Mr Isaacs's rejection by the BBC Board of Governors for the post of Director- General, after he had been encouraged to apply for it, is the climax of his book Storm Over 4. The appointment would, appositely, have sealed his career, after his initially bruising but ultimately triumphant years as the founding chief executive of Channel 4.

In his book, he drops hints of the grilling the BBC governors gave him in 1987. He was challenged about whether he was amenable to discipline and whether he could stop unsuitable programmes from being aired. In our interview, he elaborated on the ordeal.

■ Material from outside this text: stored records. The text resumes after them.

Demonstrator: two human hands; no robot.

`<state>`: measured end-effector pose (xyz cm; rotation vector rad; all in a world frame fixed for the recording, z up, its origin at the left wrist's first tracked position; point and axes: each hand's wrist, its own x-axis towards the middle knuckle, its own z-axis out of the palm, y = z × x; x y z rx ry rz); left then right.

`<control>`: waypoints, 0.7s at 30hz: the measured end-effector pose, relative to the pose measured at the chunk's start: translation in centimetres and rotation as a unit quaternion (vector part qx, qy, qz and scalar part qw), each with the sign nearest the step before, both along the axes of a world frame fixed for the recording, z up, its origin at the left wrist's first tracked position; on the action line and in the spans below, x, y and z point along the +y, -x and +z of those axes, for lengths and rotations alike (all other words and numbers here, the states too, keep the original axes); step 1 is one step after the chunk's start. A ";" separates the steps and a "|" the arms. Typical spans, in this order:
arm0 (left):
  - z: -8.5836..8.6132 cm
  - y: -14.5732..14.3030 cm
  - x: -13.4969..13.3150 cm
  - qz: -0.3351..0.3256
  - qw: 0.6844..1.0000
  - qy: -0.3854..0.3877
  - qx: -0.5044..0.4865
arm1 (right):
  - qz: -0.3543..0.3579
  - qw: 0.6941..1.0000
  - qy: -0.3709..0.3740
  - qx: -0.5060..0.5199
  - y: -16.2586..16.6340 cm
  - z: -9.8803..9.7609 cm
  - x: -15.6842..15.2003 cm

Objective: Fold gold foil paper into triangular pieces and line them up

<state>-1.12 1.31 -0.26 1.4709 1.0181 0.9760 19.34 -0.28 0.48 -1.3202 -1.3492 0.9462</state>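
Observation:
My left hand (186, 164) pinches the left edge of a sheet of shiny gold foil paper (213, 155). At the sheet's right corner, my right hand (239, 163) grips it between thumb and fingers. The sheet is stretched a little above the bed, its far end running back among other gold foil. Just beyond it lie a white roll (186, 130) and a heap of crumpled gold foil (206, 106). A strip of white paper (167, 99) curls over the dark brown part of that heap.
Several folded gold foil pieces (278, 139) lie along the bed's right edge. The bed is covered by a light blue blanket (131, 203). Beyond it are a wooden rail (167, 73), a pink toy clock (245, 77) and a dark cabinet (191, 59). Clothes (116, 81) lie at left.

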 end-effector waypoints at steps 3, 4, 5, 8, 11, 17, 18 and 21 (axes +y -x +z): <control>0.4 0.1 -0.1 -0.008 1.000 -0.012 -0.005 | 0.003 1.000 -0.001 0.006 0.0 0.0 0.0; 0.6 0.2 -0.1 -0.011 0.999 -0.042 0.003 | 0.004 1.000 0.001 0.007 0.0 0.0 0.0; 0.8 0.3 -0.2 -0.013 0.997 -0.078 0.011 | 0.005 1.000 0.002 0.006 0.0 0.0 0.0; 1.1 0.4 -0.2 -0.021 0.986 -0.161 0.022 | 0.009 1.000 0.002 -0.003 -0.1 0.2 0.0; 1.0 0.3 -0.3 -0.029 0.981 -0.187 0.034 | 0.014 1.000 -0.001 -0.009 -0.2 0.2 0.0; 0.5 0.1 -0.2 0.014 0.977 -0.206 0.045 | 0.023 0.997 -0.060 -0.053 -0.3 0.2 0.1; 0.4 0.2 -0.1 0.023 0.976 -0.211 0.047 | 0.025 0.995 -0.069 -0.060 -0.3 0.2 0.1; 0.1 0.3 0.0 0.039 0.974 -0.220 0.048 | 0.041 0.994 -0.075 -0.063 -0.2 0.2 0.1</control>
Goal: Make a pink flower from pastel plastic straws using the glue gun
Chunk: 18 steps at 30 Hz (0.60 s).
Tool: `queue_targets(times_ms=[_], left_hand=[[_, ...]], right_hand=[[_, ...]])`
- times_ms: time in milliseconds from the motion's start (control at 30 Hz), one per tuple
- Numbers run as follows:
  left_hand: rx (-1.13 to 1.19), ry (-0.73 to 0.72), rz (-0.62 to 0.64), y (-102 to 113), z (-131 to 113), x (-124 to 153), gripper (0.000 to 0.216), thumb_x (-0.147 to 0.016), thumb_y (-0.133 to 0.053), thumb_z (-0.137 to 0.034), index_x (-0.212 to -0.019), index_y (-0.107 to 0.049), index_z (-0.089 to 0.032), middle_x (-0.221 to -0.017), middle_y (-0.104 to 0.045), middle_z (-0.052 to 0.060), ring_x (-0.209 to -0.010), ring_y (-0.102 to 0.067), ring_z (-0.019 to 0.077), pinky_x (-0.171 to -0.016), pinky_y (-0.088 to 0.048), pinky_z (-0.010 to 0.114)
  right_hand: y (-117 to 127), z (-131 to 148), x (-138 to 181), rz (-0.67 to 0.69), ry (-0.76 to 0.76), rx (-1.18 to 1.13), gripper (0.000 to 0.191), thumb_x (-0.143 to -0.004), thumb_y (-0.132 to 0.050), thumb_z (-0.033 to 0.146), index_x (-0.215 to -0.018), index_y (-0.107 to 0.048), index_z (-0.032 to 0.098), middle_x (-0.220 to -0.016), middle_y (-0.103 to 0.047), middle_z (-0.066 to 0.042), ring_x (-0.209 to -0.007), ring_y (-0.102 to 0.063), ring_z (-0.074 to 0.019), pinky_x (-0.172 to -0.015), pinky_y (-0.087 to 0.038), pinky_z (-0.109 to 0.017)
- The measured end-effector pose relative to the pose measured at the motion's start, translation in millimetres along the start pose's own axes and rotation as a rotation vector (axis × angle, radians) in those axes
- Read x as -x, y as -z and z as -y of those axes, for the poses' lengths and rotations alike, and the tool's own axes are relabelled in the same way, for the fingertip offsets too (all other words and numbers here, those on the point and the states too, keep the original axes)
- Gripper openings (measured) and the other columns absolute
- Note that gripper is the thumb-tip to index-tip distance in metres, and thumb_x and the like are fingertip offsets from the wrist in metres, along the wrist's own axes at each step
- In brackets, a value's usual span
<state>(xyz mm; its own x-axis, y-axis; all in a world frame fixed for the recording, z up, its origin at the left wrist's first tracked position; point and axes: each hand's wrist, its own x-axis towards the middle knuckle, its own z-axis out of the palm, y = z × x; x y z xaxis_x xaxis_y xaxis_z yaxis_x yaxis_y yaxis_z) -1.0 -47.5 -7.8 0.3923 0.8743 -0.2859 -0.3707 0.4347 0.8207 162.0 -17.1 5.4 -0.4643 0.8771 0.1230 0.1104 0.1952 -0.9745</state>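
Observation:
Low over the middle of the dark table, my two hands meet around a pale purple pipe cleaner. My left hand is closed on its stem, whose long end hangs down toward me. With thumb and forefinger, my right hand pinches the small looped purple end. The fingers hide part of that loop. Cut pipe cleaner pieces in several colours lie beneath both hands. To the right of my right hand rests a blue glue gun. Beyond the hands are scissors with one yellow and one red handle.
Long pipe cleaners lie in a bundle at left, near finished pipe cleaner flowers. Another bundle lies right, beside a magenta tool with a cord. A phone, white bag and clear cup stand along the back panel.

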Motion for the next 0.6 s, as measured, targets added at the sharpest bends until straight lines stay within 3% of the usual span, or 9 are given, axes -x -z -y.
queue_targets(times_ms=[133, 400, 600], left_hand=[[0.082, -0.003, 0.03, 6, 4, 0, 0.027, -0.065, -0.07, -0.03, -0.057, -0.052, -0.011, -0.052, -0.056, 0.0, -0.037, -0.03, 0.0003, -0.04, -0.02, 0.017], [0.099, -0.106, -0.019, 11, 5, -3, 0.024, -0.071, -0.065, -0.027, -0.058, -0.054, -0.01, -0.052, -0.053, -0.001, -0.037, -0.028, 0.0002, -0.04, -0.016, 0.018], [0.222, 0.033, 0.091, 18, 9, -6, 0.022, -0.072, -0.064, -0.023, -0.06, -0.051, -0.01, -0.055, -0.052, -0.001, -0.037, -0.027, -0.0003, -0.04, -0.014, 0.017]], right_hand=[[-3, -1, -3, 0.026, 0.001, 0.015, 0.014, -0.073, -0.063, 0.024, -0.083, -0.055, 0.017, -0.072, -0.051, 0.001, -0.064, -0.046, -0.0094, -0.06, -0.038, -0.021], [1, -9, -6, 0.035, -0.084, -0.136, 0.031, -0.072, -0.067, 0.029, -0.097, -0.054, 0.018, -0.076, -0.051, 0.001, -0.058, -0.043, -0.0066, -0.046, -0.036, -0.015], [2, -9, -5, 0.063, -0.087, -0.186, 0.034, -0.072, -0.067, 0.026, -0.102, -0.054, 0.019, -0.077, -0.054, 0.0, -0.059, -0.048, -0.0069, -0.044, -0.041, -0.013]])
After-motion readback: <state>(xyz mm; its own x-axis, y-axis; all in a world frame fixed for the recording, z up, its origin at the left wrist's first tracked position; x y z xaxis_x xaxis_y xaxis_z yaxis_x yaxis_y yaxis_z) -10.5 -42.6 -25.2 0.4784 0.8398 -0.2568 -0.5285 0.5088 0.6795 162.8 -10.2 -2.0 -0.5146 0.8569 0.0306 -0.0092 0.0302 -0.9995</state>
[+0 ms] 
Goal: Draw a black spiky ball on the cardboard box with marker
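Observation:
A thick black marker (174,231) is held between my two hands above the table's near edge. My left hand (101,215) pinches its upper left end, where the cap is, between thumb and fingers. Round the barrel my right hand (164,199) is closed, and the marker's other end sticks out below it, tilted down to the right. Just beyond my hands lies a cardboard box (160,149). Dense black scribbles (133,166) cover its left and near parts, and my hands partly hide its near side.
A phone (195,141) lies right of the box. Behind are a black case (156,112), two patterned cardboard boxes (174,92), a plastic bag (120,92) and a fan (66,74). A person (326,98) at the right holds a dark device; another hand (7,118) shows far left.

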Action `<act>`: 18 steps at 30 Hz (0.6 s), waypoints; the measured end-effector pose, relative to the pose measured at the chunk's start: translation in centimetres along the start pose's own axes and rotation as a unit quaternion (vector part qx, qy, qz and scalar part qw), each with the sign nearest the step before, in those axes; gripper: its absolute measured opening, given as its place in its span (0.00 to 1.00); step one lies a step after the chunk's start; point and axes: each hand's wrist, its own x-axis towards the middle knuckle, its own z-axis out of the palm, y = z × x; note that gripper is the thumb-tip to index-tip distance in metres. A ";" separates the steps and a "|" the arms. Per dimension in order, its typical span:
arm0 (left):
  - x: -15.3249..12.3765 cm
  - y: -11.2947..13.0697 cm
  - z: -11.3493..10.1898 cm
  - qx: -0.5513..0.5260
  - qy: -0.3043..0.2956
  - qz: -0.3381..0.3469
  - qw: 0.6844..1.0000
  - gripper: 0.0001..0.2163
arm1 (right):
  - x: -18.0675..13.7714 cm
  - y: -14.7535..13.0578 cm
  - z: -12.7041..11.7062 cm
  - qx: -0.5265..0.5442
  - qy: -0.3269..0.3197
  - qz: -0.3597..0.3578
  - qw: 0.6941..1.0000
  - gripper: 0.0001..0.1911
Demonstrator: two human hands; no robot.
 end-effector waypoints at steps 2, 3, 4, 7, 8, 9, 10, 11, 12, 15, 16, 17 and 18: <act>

"I don't think there was a single governor who really favoured my appointment," he said. "The interview was very much concerned with stopping mistakes - how can we avoid one cock-up after another? It was a question of finding a way of saying what new system of controls should be introduced. It's absolutely true: I'm not known for a tendency to go and see what people are doing and telling them to stop. Rather the opposite: I like to get things on the air."

It seems likely that he is better out of it. An entrepreneurial talent for innovation is not, today, part of the job description of the BBC's DG. It was very much a qualification for the inaugural head of Channel 4, and his book is largely devoted to listing the channel's achievements, with justifiable pride.

Under the new Broadcasting Bill, Channel 4 will sell its own advertising for the first time but will still get guaranteed funding from the ITV companies to ensure it can maintain its level of programming. Dedicated free-marketeers - of whom Rupert Murdoch is the most articulate spokesman - would like to see it eventually earning its living like any other commercial company. Mr Isaacs thinks it could survive such a discipline, albeit in a necessarily modified form.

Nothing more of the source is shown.